> **Exercise**: Show each line of the data below that has the string "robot" in it.

[Records from a data collection]

§

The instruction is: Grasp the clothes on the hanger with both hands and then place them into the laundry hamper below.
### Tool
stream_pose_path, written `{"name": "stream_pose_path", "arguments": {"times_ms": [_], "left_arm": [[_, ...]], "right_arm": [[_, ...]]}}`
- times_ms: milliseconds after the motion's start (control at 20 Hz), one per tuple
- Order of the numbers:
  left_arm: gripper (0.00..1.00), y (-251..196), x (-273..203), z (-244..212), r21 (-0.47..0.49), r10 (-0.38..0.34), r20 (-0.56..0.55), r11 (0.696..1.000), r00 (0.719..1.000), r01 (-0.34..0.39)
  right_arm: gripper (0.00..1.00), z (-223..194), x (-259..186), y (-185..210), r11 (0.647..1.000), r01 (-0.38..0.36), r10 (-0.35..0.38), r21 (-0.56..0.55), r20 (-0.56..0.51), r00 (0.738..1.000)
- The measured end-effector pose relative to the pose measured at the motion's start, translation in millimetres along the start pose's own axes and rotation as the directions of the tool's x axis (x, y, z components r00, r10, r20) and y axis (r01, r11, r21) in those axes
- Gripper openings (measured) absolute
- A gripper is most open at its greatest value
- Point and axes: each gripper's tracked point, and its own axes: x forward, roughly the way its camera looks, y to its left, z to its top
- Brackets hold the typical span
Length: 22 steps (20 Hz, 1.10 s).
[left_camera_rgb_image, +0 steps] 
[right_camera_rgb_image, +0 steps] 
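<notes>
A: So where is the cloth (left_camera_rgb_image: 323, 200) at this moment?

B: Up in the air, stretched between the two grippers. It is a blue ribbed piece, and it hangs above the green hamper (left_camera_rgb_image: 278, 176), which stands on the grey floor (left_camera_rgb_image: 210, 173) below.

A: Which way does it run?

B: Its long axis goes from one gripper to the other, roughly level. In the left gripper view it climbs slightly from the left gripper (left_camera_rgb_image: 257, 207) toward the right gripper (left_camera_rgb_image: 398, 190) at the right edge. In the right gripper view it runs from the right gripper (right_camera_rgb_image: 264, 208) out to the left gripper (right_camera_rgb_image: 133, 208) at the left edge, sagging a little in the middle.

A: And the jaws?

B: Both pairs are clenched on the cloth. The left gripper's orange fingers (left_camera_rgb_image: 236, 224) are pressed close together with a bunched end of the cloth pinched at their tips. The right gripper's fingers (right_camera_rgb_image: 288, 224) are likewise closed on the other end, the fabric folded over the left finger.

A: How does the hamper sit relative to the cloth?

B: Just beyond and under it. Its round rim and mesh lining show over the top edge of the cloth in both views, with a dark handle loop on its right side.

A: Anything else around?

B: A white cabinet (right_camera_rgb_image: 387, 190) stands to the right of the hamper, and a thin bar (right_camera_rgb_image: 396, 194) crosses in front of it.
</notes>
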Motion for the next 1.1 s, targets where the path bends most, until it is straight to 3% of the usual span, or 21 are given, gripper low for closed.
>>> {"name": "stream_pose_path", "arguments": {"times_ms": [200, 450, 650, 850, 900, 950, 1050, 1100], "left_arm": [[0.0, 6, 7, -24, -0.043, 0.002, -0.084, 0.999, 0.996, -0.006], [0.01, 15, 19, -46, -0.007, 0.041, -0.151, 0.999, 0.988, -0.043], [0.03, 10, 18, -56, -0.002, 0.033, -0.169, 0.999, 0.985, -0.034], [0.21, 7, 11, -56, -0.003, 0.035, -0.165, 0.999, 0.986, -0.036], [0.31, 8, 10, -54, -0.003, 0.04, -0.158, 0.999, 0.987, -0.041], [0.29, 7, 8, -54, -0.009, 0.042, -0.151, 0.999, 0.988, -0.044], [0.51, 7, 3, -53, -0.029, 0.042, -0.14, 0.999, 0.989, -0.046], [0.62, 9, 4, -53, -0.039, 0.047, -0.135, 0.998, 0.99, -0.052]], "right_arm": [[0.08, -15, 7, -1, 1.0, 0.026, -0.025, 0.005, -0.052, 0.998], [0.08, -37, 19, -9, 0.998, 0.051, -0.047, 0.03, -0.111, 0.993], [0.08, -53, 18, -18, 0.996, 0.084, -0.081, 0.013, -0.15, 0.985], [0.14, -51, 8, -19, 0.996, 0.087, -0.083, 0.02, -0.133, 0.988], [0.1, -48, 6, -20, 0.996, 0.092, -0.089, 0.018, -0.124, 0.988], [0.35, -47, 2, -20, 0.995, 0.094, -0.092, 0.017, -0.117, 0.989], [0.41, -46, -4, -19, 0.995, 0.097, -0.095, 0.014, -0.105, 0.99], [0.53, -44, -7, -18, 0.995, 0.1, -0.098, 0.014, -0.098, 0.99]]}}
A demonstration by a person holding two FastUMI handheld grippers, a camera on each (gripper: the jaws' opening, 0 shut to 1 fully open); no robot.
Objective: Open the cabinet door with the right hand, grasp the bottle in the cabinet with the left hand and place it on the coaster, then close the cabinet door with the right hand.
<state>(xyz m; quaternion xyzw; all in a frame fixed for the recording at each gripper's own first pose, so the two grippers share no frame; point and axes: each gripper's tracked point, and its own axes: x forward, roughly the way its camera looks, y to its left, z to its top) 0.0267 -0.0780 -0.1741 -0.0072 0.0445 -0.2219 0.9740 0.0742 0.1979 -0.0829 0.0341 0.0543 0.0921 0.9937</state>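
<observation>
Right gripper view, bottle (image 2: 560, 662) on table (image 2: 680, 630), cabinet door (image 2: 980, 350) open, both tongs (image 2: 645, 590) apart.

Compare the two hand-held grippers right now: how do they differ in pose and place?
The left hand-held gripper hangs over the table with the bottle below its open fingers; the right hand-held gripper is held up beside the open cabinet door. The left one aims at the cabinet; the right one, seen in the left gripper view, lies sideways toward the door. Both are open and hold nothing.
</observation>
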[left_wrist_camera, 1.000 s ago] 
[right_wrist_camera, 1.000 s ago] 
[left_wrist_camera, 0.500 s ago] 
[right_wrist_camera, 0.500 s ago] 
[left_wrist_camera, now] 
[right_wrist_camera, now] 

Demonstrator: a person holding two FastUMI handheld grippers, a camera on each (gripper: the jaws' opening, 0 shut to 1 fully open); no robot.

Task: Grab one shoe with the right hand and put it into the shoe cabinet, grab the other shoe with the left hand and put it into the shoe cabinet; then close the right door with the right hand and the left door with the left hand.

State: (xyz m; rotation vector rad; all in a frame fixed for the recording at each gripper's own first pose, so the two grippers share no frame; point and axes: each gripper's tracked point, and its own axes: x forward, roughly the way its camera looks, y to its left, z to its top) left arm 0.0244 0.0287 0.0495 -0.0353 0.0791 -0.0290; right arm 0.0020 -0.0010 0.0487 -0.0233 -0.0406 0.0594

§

> **Exercise solution**:
A demonstration by a person holding two FastUMI handheld grippers, a camera on each (gripper: the jaws' opening, 0 shut to 1 fully open); no robot.
Demonstrator: a person holding two FastUMI handheld grippers, a camera on each (gripper: the jaws' opening, 0 shut to 1 fully open); no robot.

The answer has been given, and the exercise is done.